Collect the lines of the entries where "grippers" shows up.

** Listed records follows **

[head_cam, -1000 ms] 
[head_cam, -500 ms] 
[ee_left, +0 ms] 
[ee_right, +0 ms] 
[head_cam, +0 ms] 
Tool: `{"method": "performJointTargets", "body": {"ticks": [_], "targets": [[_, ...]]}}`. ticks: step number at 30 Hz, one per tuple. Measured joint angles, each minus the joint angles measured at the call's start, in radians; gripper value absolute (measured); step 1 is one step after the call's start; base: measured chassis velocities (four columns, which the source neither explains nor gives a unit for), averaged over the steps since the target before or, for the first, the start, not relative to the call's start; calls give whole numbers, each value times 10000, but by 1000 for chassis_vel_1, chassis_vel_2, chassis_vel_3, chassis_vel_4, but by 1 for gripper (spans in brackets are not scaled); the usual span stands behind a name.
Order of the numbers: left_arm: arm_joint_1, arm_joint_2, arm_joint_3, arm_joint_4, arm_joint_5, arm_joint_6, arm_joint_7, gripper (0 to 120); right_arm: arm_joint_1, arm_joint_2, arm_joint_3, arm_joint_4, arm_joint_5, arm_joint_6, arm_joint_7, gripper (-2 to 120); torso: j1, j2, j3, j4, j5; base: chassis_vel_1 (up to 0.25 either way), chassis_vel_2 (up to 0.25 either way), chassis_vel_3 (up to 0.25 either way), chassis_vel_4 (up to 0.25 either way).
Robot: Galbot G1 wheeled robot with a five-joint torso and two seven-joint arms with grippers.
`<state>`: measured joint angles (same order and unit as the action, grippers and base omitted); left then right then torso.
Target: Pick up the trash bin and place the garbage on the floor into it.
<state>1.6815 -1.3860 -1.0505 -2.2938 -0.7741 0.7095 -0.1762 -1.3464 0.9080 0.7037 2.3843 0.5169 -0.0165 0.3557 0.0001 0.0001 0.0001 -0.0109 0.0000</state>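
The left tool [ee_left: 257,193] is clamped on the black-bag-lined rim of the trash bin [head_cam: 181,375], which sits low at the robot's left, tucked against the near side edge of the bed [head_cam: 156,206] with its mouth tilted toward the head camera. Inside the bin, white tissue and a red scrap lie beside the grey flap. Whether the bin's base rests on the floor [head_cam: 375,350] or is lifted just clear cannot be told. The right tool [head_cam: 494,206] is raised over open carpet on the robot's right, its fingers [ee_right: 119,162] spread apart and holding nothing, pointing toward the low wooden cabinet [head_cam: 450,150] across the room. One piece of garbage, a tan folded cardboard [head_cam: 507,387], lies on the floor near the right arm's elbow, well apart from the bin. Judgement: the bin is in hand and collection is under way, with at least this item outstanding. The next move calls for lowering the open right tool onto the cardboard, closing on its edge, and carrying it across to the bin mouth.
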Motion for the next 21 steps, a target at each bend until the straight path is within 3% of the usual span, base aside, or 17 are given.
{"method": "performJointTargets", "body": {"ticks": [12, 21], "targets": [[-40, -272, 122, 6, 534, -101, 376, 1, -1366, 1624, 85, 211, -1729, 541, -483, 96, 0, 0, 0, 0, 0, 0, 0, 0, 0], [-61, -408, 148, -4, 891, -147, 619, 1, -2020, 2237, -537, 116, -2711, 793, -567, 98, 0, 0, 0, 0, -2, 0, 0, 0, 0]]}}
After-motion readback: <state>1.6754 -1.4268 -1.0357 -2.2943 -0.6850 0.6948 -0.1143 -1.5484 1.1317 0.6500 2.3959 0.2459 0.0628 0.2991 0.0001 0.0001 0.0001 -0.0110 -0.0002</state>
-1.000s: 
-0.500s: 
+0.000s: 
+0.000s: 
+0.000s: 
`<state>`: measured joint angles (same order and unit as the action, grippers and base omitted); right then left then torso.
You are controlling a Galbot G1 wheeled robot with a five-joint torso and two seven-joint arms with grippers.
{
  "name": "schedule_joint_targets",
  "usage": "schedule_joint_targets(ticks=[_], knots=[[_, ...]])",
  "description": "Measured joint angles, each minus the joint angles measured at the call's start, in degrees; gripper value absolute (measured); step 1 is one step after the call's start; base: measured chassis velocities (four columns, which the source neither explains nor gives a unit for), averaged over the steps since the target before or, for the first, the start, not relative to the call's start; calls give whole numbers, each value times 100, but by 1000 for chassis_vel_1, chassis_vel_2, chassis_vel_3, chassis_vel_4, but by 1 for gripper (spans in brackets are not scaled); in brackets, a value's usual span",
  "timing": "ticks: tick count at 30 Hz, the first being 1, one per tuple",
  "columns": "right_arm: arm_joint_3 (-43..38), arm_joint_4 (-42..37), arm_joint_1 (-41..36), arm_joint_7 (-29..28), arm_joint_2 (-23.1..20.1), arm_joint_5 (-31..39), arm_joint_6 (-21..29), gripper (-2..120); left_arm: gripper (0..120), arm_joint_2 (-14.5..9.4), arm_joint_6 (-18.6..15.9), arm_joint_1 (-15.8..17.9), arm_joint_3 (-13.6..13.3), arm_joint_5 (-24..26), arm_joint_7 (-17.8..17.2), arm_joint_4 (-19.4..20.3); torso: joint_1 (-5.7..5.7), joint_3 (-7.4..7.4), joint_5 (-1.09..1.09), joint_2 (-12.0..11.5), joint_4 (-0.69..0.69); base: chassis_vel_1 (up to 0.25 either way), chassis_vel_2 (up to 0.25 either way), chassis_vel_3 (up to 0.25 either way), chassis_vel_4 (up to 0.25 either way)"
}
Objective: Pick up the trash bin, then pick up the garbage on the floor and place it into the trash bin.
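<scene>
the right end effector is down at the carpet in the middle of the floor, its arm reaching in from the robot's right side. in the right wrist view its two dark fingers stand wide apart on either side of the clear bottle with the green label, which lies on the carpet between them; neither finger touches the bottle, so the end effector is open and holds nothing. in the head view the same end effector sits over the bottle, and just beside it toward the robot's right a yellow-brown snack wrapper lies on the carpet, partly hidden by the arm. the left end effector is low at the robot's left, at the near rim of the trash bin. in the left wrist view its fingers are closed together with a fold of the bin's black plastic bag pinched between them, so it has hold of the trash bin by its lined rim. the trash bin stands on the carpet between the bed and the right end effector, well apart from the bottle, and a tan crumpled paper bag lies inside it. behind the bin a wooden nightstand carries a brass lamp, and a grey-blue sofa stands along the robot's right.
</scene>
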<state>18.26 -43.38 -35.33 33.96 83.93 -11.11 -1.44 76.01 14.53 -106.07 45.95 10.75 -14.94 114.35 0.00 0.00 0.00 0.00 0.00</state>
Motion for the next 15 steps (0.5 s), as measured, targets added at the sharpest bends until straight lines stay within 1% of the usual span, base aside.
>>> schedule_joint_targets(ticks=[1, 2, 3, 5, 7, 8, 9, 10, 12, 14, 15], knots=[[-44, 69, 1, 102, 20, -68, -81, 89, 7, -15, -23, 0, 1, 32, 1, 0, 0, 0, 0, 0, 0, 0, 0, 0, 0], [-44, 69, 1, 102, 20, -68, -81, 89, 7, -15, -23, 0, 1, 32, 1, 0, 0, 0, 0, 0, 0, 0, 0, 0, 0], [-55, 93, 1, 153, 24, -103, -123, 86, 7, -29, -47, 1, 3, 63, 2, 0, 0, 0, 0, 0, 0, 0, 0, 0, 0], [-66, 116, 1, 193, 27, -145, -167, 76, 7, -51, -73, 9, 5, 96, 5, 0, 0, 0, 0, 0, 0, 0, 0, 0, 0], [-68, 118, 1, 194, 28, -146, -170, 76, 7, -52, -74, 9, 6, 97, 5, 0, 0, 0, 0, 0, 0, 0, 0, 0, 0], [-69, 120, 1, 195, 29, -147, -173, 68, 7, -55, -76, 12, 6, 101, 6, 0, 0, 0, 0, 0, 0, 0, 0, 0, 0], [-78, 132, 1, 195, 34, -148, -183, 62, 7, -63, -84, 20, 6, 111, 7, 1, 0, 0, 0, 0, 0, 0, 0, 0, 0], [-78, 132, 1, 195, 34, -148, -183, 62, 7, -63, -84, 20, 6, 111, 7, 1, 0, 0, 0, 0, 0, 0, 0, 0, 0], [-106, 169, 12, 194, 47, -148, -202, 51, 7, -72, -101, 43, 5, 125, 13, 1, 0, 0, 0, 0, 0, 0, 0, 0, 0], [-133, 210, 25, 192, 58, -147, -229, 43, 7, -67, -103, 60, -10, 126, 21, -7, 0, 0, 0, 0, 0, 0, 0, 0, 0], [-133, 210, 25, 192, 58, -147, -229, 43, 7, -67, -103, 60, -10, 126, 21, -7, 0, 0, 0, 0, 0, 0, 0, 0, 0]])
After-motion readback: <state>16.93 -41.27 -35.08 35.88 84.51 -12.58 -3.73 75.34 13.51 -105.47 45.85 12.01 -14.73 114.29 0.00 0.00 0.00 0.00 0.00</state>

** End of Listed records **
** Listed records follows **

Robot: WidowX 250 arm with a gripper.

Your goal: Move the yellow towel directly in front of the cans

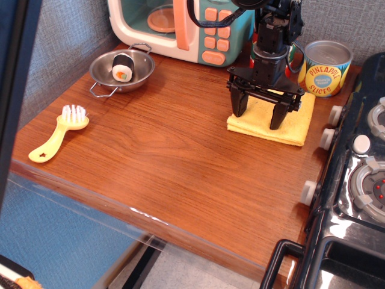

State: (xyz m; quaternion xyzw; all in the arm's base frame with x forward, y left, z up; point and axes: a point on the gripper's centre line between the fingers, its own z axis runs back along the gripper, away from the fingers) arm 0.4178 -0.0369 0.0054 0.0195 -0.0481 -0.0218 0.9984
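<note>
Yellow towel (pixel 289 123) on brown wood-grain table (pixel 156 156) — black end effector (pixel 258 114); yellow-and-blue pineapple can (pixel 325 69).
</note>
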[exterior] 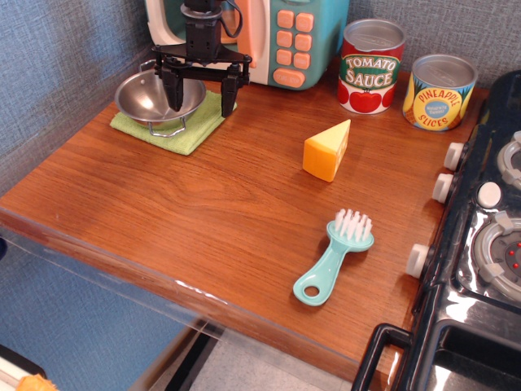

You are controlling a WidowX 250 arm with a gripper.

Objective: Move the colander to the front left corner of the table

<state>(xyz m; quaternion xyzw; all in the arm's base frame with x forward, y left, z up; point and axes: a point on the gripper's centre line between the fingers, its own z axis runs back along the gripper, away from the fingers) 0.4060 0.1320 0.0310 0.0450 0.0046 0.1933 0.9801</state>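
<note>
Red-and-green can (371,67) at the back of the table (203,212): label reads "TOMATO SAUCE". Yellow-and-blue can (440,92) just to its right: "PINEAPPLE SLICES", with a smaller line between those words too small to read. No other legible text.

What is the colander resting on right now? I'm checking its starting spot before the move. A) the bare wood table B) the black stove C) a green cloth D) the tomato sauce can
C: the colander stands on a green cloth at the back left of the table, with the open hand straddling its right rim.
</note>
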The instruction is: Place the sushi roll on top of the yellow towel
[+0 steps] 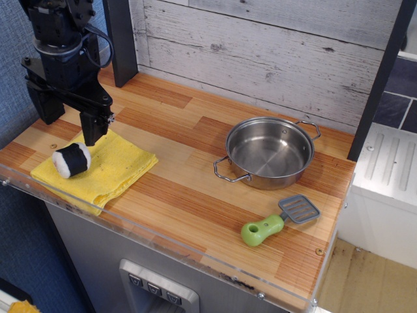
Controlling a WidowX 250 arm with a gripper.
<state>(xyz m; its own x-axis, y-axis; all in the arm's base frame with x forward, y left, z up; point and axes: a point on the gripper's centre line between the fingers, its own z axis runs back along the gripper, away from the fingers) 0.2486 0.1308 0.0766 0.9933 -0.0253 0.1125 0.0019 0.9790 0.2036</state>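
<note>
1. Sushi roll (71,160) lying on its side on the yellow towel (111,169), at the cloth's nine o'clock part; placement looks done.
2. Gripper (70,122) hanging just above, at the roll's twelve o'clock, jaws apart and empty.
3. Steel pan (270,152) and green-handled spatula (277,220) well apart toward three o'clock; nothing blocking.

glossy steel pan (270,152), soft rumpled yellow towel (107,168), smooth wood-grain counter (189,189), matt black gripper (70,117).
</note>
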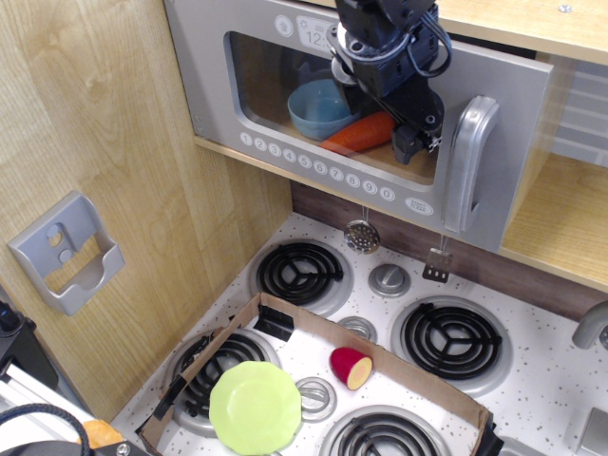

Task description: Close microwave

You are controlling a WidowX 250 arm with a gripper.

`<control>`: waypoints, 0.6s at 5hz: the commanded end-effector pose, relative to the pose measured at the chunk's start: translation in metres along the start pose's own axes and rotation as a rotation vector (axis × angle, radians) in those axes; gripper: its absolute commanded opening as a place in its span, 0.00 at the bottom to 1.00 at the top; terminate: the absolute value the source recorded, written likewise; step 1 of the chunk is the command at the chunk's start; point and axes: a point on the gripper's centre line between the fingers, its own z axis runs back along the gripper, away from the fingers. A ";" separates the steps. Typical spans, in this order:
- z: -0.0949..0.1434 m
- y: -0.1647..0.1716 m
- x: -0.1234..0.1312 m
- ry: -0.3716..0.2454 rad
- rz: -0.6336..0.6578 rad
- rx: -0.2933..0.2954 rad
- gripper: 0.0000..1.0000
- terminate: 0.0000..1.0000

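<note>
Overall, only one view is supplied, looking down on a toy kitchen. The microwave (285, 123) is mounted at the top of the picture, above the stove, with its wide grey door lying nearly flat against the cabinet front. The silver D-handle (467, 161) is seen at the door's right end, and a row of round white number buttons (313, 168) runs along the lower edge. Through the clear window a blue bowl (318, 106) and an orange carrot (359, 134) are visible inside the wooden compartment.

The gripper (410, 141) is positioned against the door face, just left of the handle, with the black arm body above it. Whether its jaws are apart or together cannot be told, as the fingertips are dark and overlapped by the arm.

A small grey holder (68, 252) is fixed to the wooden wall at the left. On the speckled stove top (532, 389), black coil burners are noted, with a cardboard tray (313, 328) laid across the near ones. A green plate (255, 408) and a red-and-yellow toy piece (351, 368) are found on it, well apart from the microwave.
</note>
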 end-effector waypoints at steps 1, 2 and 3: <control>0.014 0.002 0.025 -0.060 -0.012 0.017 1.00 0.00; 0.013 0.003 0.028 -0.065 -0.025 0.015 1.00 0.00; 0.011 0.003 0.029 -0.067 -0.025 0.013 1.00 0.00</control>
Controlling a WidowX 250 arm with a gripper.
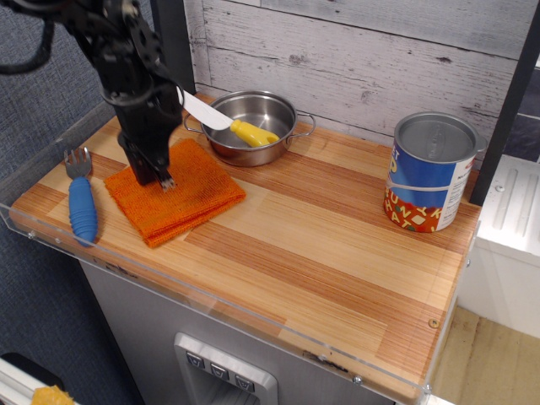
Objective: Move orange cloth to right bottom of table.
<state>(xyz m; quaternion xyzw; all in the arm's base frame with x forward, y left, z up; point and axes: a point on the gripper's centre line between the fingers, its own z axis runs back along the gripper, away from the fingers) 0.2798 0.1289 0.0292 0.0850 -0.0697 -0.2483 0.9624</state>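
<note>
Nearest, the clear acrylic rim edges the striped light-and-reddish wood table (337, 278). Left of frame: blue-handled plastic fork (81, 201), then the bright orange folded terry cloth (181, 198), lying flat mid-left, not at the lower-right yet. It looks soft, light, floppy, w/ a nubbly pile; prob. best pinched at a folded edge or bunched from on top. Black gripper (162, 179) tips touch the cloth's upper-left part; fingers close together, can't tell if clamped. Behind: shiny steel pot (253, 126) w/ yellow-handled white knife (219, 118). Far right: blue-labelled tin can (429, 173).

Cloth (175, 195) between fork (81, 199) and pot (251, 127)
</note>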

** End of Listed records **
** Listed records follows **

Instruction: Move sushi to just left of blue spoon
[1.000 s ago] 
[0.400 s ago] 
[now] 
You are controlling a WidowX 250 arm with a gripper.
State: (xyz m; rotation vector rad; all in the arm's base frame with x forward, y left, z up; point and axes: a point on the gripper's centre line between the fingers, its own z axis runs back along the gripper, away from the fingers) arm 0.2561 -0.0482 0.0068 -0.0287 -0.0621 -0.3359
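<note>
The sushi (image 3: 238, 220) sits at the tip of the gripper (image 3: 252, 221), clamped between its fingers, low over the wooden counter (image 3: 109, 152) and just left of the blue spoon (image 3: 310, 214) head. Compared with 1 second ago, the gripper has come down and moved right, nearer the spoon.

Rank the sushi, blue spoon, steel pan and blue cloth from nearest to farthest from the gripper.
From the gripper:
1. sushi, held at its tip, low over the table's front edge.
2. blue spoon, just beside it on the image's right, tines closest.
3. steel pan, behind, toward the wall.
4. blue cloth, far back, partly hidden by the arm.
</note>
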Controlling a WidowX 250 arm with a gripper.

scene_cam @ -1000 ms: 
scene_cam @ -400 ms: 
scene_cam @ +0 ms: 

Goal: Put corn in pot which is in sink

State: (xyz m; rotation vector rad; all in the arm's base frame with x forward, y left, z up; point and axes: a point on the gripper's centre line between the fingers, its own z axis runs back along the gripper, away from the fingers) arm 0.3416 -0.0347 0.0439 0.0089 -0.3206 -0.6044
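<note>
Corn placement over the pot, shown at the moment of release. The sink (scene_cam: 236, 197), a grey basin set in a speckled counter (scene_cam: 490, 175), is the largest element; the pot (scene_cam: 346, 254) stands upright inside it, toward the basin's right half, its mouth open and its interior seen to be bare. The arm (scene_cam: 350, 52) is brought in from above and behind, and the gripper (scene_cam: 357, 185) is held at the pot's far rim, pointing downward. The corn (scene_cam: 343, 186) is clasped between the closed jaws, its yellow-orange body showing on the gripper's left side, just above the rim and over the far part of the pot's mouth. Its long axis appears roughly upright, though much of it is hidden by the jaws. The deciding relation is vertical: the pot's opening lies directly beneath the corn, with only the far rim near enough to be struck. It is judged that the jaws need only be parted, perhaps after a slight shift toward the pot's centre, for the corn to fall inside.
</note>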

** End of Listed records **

Written reply:
Robot: Galbot G1 wheeled robot with a five-joint torso and two seven-joint arms with grippers.
`<state>`: measured joint angles (same order and unit as the action, grippers and base omitted); left then right then torso.
`<state>`: measured joint angles (same order and unit as the action, grippers and base omitted); right then left then torso.
You are controlling a Galbot G1 wheeled robot with a five-joint torso and two seven-joint arms with grippers.

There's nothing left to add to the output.